I take each day as it comes. On a daily basis, I try to make the best decision I could make, no matter how seemingly inconsequential.
I lead a very ordinary life. My daily decisions will hardly determine how the world at large will fare – but many are big enough not only to affect other people and their well-being but also potentially alter my perception of the kind of person I want to be.
The choices are not always clear-cut but I try to keep my criteria consistent.
Have I considered all sides? Am I being truthful? Am I being fair? Can I live with my choices? Will the right people benefit from this decision? If this decision will cause initial harm, will it be eventually for the greater good?
And why do my questions sound like the Rotary Club's Four Way Test?
Sometimes, the answers are not needed immediately and I can enjoy the luxury of pondering But, more often, the answers are required in a split second. So, I say a short prayer, go with what my gut tells me and psych myself up to own up to my choices.

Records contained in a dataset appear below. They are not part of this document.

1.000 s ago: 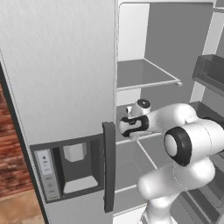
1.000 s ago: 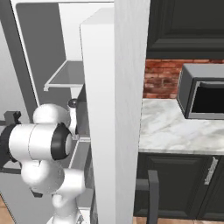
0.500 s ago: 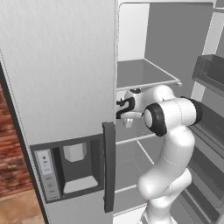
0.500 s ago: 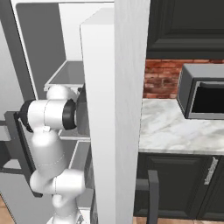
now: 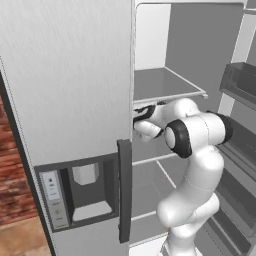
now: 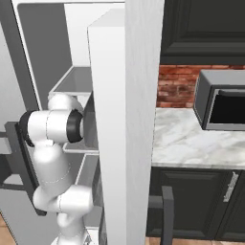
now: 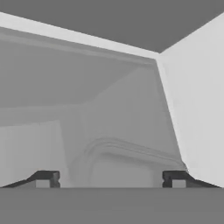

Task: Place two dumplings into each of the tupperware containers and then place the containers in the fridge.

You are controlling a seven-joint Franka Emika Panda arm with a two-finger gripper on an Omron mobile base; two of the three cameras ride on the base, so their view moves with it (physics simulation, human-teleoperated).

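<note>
Fridge [image 5: 75, 90] open, arm reached further inside — fingers [image 7: 43, 178] spread

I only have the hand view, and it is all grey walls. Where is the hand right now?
Observer: Inside the fridge. The gripper sits just under the upper shelf.
Operator: Any door in my way?
Observer: The dispenser door stands open left of the arm, with its dark handle lower than the gripper.
Operator: What's beside the fridge?
Observer: On the right, a marble counter with a microwave.
</note>
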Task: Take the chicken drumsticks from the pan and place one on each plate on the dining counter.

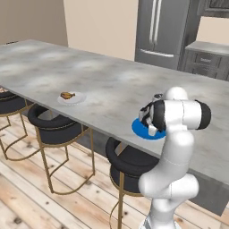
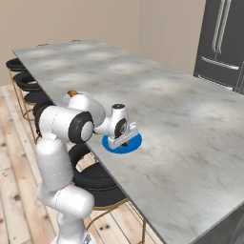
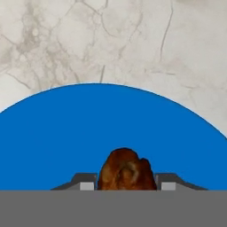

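Note:
My gripper (image 3: 126, 182) hangs low over the blue plate (image 3: 88, 133), shut on a golden-brown chicken drumstick (image 3: 126, 170) wedged between its two dark fingertips (image 3: 86, 181). In the base views the gripper (image 1: 150, 126) (image 2: 123, 141) points down at the blue plate (image 1: 142, 131) (image 2: 134, 142) near the front edge of the dining counter (image 1: 112, 80) (image 2: 167, 109). Farther left a second drumstick (image 1: 67, 95) lies on the white plate (image 1: 76, 99). Its tip (image 2: 72, 92) peeks out behind my arm in the right base view. The pan is out of view.
Black stools with gold legs (image 1: 56, 127) (image 2: 95, 178) stand along the counter's near side on the wooden floor. A dark fridge (image 1: 159, 31) (image 2: 221, 43) and grey cabinets (image 1: 205, 60) stand beyond the counter.

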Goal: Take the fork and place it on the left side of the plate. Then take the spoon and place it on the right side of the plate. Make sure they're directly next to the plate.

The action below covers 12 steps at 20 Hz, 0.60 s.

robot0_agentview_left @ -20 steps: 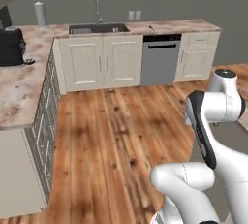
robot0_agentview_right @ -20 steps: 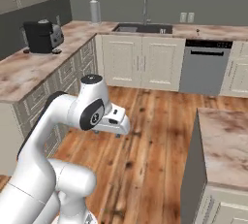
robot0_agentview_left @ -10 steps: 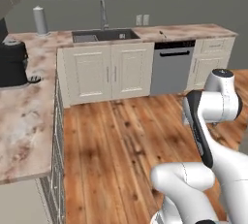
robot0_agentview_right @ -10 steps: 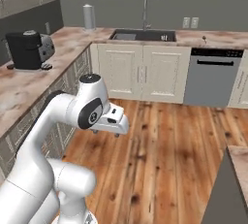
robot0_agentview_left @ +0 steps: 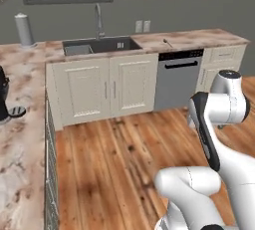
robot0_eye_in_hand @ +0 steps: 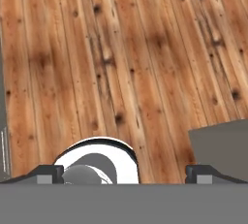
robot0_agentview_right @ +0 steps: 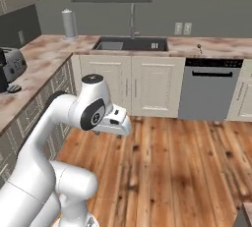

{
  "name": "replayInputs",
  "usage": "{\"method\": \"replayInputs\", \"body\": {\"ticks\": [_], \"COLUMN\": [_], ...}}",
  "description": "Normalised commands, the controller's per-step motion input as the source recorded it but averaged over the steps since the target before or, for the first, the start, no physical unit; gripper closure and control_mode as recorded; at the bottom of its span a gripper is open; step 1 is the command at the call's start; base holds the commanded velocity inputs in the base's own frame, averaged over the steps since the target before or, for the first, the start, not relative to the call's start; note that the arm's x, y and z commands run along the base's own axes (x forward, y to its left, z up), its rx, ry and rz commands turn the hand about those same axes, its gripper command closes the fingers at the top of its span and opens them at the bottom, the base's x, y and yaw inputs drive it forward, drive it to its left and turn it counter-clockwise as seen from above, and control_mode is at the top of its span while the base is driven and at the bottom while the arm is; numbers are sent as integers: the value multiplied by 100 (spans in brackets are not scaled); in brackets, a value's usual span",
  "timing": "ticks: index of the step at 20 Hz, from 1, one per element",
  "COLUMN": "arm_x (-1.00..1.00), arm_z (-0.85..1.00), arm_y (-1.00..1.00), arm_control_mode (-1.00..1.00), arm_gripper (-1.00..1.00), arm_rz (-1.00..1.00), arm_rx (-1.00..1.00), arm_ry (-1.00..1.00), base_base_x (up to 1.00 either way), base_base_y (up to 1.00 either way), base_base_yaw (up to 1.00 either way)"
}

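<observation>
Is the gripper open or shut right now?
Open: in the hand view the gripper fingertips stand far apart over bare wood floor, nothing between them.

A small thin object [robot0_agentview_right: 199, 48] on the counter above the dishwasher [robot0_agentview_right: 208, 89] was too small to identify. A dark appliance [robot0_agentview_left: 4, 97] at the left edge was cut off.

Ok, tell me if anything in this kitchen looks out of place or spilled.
Nothing stands out. The wooden floor looks clean, the cabinet doors and dishwasher are shut, and the paper towel roll stands upright on the counter.
</observation>
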Motion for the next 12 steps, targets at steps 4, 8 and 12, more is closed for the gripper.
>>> {"method": "replayInputs", "body": {"ticks": [4, 8, 12], "arm_x": [0, 0, 0], "arm_z": [0, 0, 0], "arm_y": [0, 0, 0], "arm_control_mode": [100, 100, 100], "arm_gripper": [-100, -100, -100], "arm_rz": [0, 0, 0], "arm_rx": [0, 0, 0], "arm_ry": [0, 0, 0], "base_base_x": [100, 100, 100], "base_base_y": [-29, -41, -56], "base_base_yaw": [-11, -9, -4]}}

Calibrating and following my life compass in this way, one decision eventually leads to another and I sometimes find myself where I am without necessarily meaning to be there.
I do have my “Huh, how did I get here?” moments. But then again – given how the decisions that were made got me to wherever – I know that I am where I am supposed to be for the moment and I am there for the right reasons.
And, no matter what the present is, I know that the future brings with it countless opportunities for second chances and fresh starts.
No regrets. Only hope.
And this prayer.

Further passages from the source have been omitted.